Avec un peu de travail de réflexion, on a accès à des informations plus intéressantes. On peut pour un sous-système comparer deux versions et voir pour chaque document :
- s’il est nouvellement applicable ;
- s’il a été mis à jour ;
- s’il n’est plus applicable.
On peut aussi faire de même entre les documents dont l’applicabilité étaient prévues et ceux qui ont été effectivement appliqués.
En fonction de l’outil, ces informations sont exportables avec plus ou moins d’aisance et permettent de générer le cœur des livrables formels attendus. Il ne reste alors qu’à faire un peu de mise en forme au lieu de faire de la manipulation de données.
Pourquoi le tableur persiste pour ce genre de tâches ?
Quand les données sont au cœur de l’entreprise, on a des systèmes de base de donnée qui sont mis en place (facturation, comptabilité, logistique, clients). Pourtant, de nombreuses personnes ont des besoins pour des tâches ponctuelles et pas assez centrales pour ces grands systèmes. Ils pourraient tirer avantage de petites bases de données. Pourquoi ce n’est pas fait ?
Il y a des difficultés, il ne faut pas se leurrer. Une base de données nécessite :
- du temps de mise en place (gagné par ailleurs, mais les coûts d’entrées peuvent être bloquants) ;
- des compétences (identifier les bonnes entités et relations, écrire les requêtes…) ;
- il faut que l’outil soit autorisé (Access est installé par défaut chez nous).
Mais la raison principale selon moi est que peu de gens savent que ces technologies existent et sont utilisables par le commun des mortels une fois configurées.
En fin de compte, énormément de temps est perdu sur la manipulation manuelle des données de manière très dépendante de leur format. Autrement dit, on se sert des ordinateurs comme des machines à écrire numériques, alors que ce sont des machines qui excellent dans la manipulation d’information.
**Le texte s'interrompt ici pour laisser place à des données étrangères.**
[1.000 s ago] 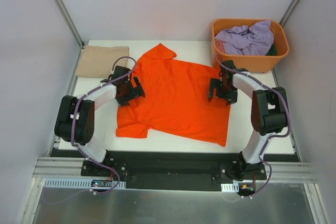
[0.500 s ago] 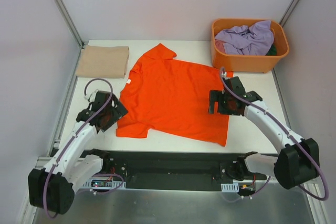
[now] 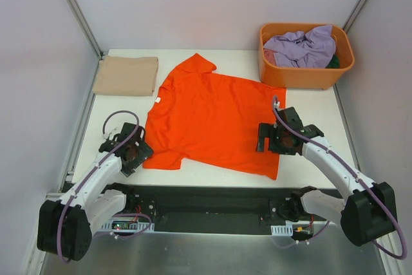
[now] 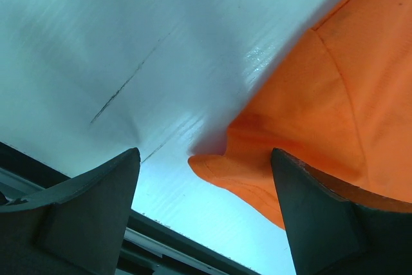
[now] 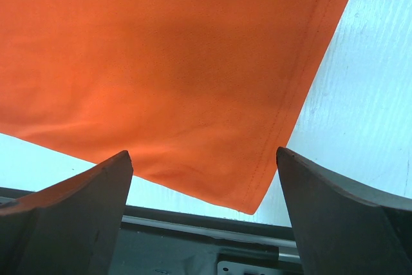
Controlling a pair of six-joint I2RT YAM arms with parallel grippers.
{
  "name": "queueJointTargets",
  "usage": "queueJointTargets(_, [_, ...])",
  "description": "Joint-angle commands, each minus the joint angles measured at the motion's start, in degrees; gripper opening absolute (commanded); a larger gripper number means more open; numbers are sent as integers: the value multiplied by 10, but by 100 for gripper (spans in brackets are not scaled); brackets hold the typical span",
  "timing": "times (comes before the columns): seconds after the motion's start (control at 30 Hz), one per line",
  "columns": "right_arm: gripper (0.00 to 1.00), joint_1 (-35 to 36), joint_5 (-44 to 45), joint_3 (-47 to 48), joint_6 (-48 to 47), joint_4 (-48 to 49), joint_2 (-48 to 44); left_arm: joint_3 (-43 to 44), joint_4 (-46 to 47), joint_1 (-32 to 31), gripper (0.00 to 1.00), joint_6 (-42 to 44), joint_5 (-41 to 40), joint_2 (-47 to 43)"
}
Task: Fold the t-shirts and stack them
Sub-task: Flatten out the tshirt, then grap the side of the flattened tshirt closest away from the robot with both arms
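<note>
A bright orange t-shirt [image 3: 215, 117] lies spread flat on the white table [image 3: 309, 169]. A folded tan t-shirt [image 3: 126, 75] lies at the back left. A lavender t-shirt [image 3: 302, 47] and a bit of dark green cloth [image 3: 333, 61] sit in the basket. My left gripper [image 3: 136, 152] is open and empty just left of the shirt's near left sleeve; the left wrist view shows that sleeve tip [image 4: 222, 165] between the jaws. My right gripper [image 3: 265, 140] is open over the shirt's near right part; the right wrist view shows the hem corner [image 5: 254, 204] between the jaws.
The rigid orange plastic basket [image 3: 308, 76] stands at the back right of the table. The table's front edge and a black rail [image 3: 212, 198] run just below both grippers. Grey walls close in both sides.
My left gripper has pulled off the shirt to the near left and now sits low by the sleeve. My right gripper has moved nearer along the shirt's right edge toward the hem corner.
</note>
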Motion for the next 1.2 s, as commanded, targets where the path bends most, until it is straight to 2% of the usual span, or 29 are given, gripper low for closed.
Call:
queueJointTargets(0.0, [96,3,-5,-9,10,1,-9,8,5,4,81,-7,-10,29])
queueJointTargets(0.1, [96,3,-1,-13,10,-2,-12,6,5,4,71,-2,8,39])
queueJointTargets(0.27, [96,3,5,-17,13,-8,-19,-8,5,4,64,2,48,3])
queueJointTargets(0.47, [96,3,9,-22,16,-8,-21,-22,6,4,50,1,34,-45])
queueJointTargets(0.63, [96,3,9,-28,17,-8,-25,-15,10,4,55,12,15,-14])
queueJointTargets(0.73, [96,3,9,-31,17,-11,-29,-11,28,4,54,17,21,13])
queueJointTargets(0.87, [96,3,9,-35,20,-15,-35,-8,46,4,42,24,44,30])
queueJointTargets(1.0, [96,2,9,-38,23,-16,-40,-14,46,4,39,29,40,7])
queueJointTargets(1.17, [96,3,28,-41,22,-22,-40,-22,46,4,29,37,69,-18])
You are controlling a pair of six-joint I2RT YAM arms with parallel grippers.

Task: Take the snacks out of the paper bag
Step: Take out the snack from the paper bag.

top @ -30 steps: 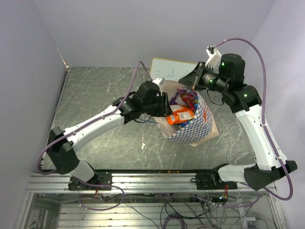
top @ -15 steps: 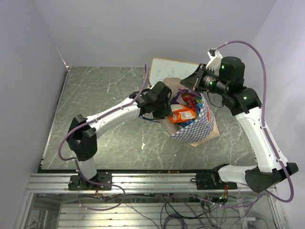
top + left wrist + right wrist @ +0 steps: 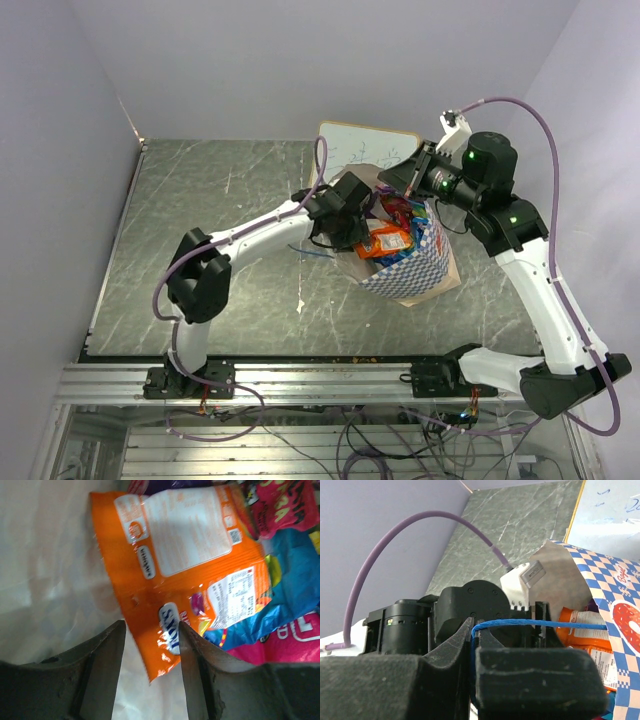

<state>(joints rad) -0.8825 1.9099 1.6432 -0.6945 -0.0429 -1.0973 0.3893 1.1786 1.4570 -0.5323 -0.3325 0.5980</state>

Ces petites bases de données peuvent faciliter la manipulation d’information de manière fiable, systématique et rapide, ainsi que proposer une source de vérité centrale sans avoir besoin de piocher dans des dizaines de documents incohérents.
Pour que ces usages se répandent, on pourrait avoir des opérationnels avec une culture informatique : des gens qui font partie d’une équipe métier, qui ont des compétences et une culture technique relativement importante et qui sont capables d’imaginer (voire développer) les outils qui augmenteraient la productivité de leur équipe à court et moyen terme.
On parle de révolution numérique (qui est plutôt la révolution des réseaux, les ordinateurs étant très répandus depuis bien longtemps), mais les entreprises ne tirent pas partie des possibilités offertes depuis plus de 30 ans par les ordinateurs. C’est bien dommage !
Pour bien des usages, l’ordinateur est utilisé tour à tour comme :
-
une calculatrice évoluée (tableur) ;
-
une machine à écrire numérique (traitement de texte) ;
-
une bête armoire numérique (classement de tous les documents dans de simples dossiers) ;
-
des listings numériques (tableur utilisé comme base de donnée).
On voit timidement dans des grands groupes des outils plus modernes et souples, mais ça reste généralement laborieux.